Nov 18, 2010 12:27 AM
Nov. 17, 2010 -- A state-by-state review of preterm birth rates saw some slight improvements, but the United States overall still has a long way to go to meet the nation's Healthy People objective of 7.6%, according to a report released by the March of Dimes.
The nation's preterm birth rate fell from 12.7% in 2009 to 12.3% in 2010. The states that did improve only showed slight declines in preterm birth rates. Overall, 17 states earned a "C," 20 received a "D," and 13 states, the District of Columbia, and Puerto Rico failed. Regionally, many of the "Fs" occurred in the South, whereas the West Coast and Northeast had predominantly "Cs." Not a single state earned an "A" or a "B."

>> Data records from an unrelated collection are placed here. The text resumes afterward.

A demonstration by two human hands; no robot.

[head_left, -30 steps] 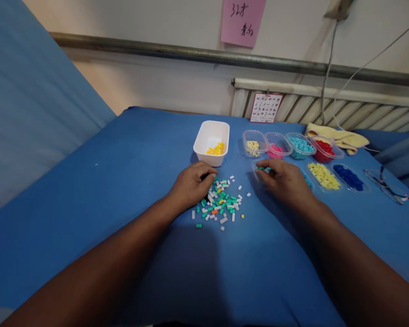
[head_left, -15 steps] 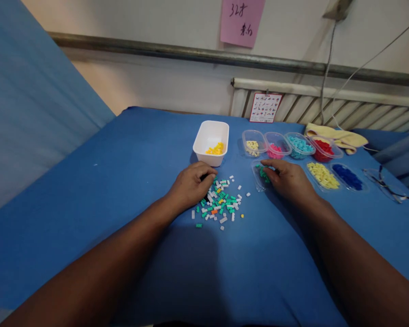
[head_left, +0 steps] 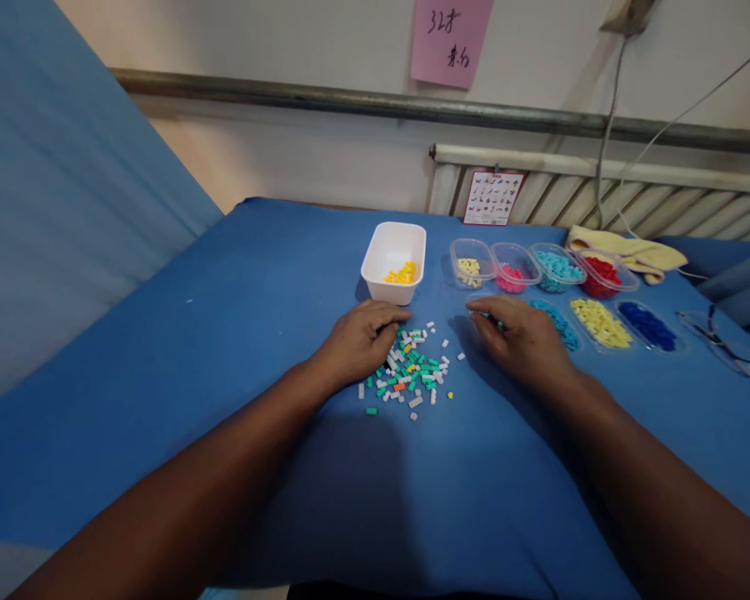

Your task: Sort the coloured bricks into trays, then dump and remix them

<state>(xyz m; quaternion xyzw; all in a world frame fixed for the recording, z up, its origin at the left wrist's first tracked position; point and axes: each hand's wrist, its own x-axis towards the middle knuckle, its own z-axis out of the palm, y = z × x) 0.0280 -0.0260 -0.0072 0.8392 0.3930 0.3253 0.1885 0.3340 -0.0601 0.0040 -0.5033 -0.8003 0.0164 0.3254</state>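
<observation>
Head view | left grip: fingers curled at left edge of loose bricks, cannot tell whether any are held | right grip: thumb and forefinger slightly parted, hold unclear, green bricks showing between | white tub just beyond left grip | risk: low right knuckles could jog light-blue bricks just beside, mixing colours

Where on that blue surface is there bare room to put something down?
The widest patch lies between the blue curtain and the white tub. Another is between the forearms, nearer the camera than the loose bricks. Crowded: between left hand and right hand, and rightward, among plastic containers and glasses.
</observation>
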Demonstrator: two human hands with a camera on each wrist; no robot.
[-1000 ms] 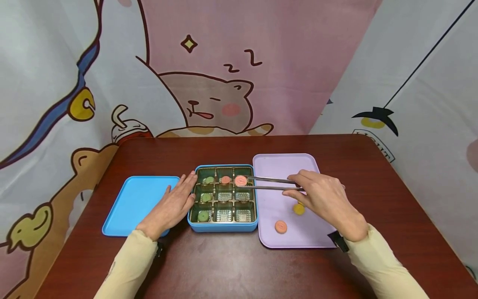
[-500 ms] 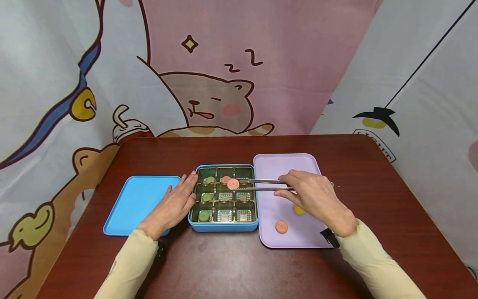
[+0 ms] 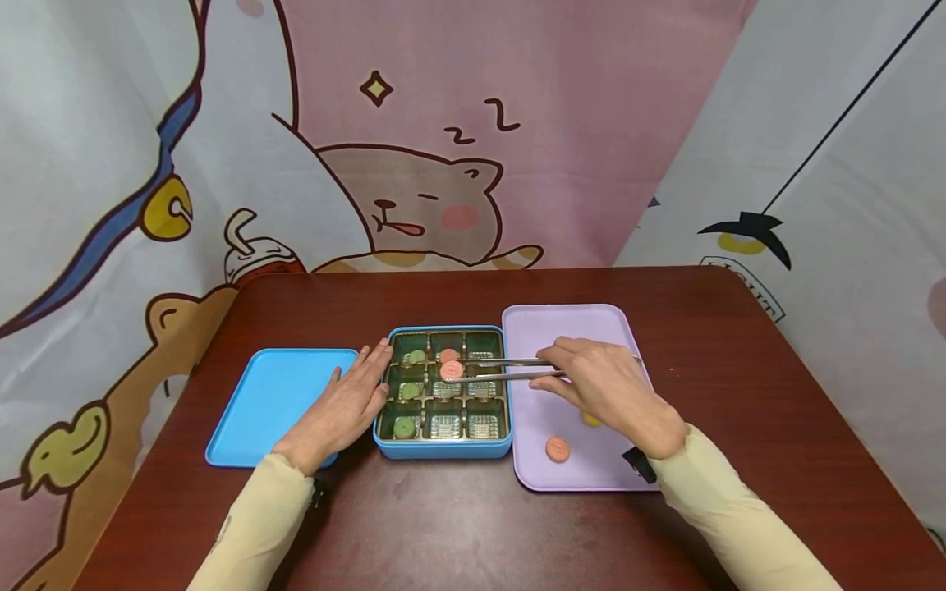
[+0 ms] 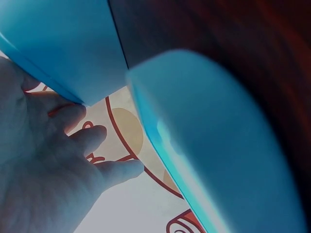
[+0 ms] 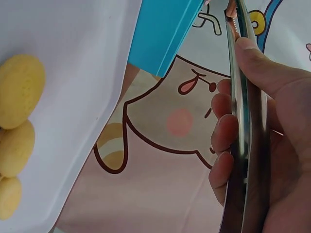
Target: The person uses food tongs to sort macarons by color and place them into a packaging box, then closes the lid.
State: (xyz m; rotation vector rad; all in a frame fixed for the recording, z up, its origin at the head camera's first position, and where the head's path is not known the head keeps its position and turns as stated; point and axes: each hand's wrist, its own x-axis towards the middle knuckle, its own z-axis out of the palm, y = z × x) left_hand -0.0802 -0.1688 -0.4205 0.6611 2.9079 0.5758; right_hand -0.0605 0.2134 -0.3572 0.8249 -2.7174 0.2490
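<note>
Cartoon backdrop; right fingers clamp tongs over the box, left fingers straight against it. Pink cookie probably light, pinch its sides.

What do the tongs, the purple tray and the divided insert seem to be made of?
Tongs: polished metal, perhaps stainless steel; silvery, with bright reflections along their length.
Purple tray: probably plastic, smooth and fairly matte; evenly coloured, with rounded corners.
Divided insert: likely thin moulded plastic, gold-tinted and glossy; light glints off its ridged floors.
</note>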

Some states that demonstrated significant improvement include Wyoming, which went from a preterm birth rate of 12.7% in 2009 to 11.2% in 2010; Colorado, which went from 12.2% to 11.4%; and Virginia, which went from 12.1% to 11.3%. States also experienced decline, including Vermont, which went from a grade of "B" in 2009 to a "C" in 2010.
Despite many states failing, states did improve their rates of preterm births by making a dent in the problem. Smoking and lack of health insurance both increase the risk of preterm birth. Among the improvements:
37 states and Puerto Rico reduced the preterm birth rate of infants born between 34 and 36 weeks; 79 % of the national rate of decline occurred among babies born just a few weeks too soon.
The March of Dimes says these numbers indicate a start of an upward trend. Preterm birth rates had been steadily rising until between 2006 and 2008 when the rate dropped from 12.8% to 12.3%, respectively. The March of Dimes notes that despite its wealth, the United States has a high rate of preterm birth compared with other industrialized countries.
"The policy changes and programs to prevent preterm birth that our volunteers and staff have worked so hard to bring about are starting to pay off," Jennifer L. Howse, PhD, president of the March of Dimes, says in a news release. "The two-year decline we have seen nationwide, though small, is encouraging. We believe this decline is the beginning of a trend, but must be supported by better health care, new research and adoption of intervention programs to lower the risk of preterm birth."
The report's findings were released on the 8th Annual Prematurity Awareness Day and also when U.S. Surgeon General Regina M. Benjamin, MD, introduced a new public service awareness announcement about preterm birth. "As a family doctor, I've seen the terrible impact of premature birth," Benjamin says in a news release. "It can cause life-long disabilities, and it is the leading cause of deaths in newborns. Our country has one of the highest rates of preterm birth in the world. We have to do better."
Worldwide, an estimated 13 million babies are born premature or before 37 weeks' gestation and 1 million die as a result of an early birth. In the U.S., more than a half million babies are born premature every year. Premature birth is the leading cause of newborn death, and those infants who survive face a risk of several disabilities, including respiratory problems, developmental problems, cerebral palsy, and learning disabilities.
The final weeks of pregnancy are critical because an infant's organs aren't fully developed until after 37 weeks' gestation. The March of Dimes recommends reducing the risk of premature birth by increasing preconception and prenatal care, reducing smoking, avoiding multiples from fertility treatments, and avoiding unnecessary cesarean deliveries and inductions before 39 weeks of pregnancy.